[LSF/MM/BPF TOPIC] page table reclaim

David Hildenbrand <david@xxxxxxxxxx> · Tue, 22 Feb 2022 09:56:20 +0100

Hi all,

we are aware of workloads that can trigger allocation of a lot of page
tables that are essentially unnecessary. The obvious candidates are
processes that dynamically manage memory consumption in large, sparse
memory mappings e.g., via madvise(MADV_DONTNEED): hypervisors that
implement memory ballooning or virtio-mem, and memory allocators.

In fact, it's easy to have a process that almost exclusively consumes
page tables only, and it's hard to distinguish between "malicious" and
"sane" workload when just looking at the page table consumption. I have
quite some neat examples that I can present.

Page tables are unmovable in memory an cannot get swapped out. So heavy
page table consumption isn't only problematic because we end up wasting
system RAM and fragmenting system RAM with unmovable allocations, it's
also a problem when having big portions of system RAM managed by
CMA/ZONE_MOVABLE where we can just run out of system RAM available for
unmovable allocations and eventually harm the system / other workloads
in the same machine.

One approach I'd like to discuss is page table reclaim: reclaiming
unnecessary page tables, which involves a lot of challenges.

1. Efficient page table reclaim

"Ripping out" a page table is an expensive and highly complicated
operation: just take a look at khugepaged. We have to block all page
table walkers, which requires the mmap_lock in write mode, the rmap
lock, and proper synchronization with GUP-fast.

In the simplest approach, we'd scan for candidate page tables to then
rip them out. But:
* How to scan for candidate page tables efficiently?
* How to avoid the mmap_lock in write mode when removing a page table?
* How to avoid the rmap lock (just imagine a page table spanning
  multiple rmaps)?

But also: how to make the implementation simple and appealing to get
merged upstream? For example, the last attempt to reclaim empty PTE page
tables [1] automatically once the last PTE was zapped was not merged yet
because it certainly adds complexity. How to avoid that complexity?

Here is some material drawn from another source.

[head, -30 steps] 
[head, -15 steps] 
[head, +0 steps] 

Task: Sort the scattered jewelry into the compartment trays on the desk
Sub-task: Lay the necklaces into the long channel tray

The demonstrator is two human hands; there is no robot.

2. Who triggers reclaim and when?

Letting an application trigger reclaim of page tables is the "easiest
solution": let's imagine madvise(MADV_RECLAIM_PGTABLES). However, this
doesn't take care of malicious workloads and is more problematic when
having sparse files mapped into multiple processes. Further, there is no
need to reclaim if we're not under memory pressure.

Letting the system do this automatically looks "cleaner". But, when to
start reclaiming? How to detect and handle malicious processes (do we
care?)? How to set an adequate soft/hard limit?

3. Which page tables to reclaim?

While the obvious candidates are empty page tables, we can easily have
page tables all filled with the shared zeropage instead. Once again,
there are sane and malicious use cases. A sane use case is a simple VM
having a balloon inflated and triggering a memory dump like kdump: we'll
populate the shared zeropage everywhere and have plenty of page tables
we don't even care about.

But once we talk about reclaiming page tables that are still populated
with the shared zeropage, why not reclaim page tables that are
"reconstructable", for example, because they don't map anonymous pages
and don't require special fault handling (userfaultfd?)?

While I do have answers to some of the questions and various ideas, it's
certainly an interesting topic to discuss and brainstorm.

[1]https://lkml.kernel.org/r/20211110105428.32458-1-zhengqi.arch@xxxxxxxxxxxxx

-- 
Thanks,

David / dhildenb